## SUPPLIED DATA
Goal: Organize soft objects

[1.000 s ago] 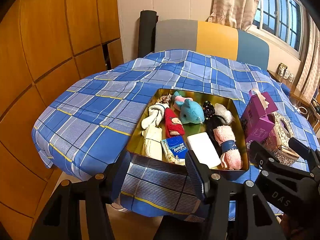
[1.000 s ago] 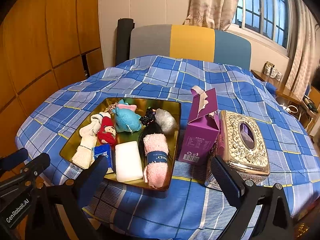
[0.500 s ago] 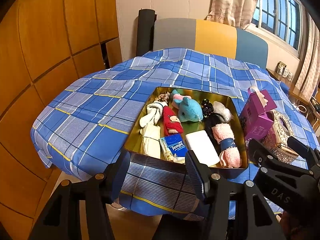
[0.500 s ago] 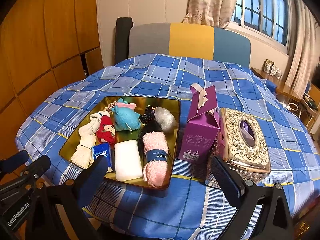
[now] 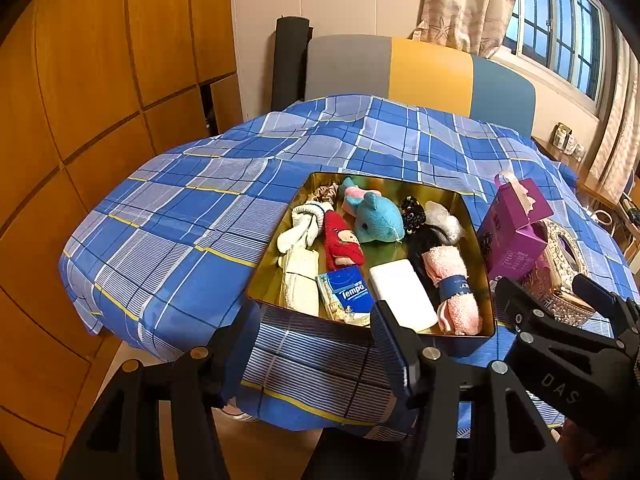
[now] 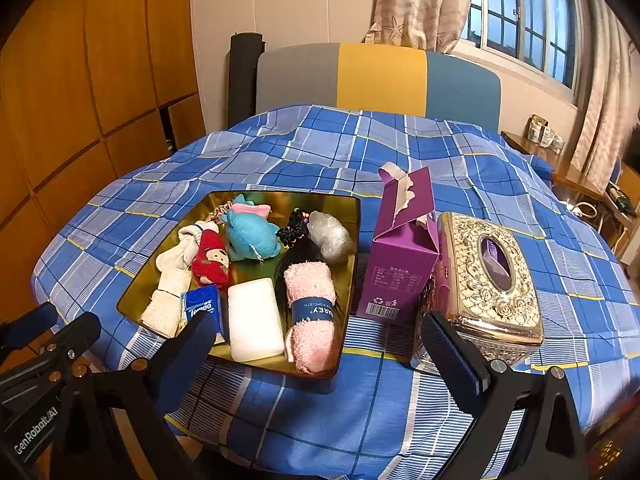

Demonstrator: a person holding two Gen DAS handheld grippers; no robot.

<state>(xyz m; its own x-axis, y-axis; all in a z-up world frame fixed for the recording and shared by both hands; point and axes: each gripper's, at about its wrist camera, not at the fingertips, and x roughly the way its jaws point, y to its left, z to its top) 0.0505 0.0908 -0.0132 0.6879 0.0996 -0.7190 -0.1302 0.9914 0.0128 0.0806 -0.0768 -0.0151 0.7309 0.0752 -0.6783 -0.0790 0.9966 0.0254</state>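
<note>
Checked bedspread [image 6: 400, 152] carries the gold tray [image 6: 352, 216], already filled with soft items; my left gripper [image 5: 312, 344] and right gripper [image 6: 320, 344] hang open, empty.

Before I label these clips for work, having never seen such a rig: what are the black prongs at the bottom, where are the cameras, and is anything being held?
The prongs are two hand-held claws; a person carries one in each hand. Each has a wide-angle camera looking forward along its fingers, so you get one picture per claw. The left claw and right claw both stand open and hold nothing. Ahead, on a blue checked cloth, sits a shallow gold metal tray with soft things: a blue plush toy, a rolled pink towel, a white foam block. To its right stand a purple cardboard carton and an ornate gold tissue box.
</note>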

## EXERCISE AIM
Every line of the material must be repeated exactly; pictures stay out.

## EXERCISE SOLUTION
Goal: Organize soft objects

[1.000 s ago] 
[1.000 s ago] 
[0.500 s ago] 
[0.500 s ago] 
[now] 
[now] 

Demonstrator: a person holding two Gen DAS handheld grippers; no robot.

<state>(xyz m; its own x-axis, y-axis; all in a z-up world frame fixed for the recording and shared by both hands; point and axes: each gripper's, at about its wrist camera, not at the fingertips, and x roughly the way its jaws point, y to its left, z to its top) 0.0505 0.0908 -0.0132 0.6879 0.0996 -0.7190 -0.1302 0.9914 0.0128 0.0806 -0.0768 -0.0151 0.7309 0.0752 -0.6783 -0.0790 0.9966 0.0254</state>
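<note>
Checked bedspread [image 6: 400, 152] carries the gold tray [image 6: 352, 216], already filled with soft items; my left gripper [image 5: 312, 344] and right gripper [image 6: 320, 344] hang open, empty.

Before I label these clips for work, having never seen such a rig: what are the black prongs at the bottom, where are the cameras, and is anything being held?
The prongs are two hand-held claws; a person carries one in each hand. Each has a wide-angle camera looking forward along its fingers, so you get one picture per claw. The left claw and right claw both stand open and hold nothing. Ahead, on a blue checked cloth, sits a shallow gold metal tray with soft things: a blue plush toy, a rolled pink towel, a white foam block. To its right stand a purple cardboard carton and an ornate gold tissue box.
</note>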

No additional answer is needed.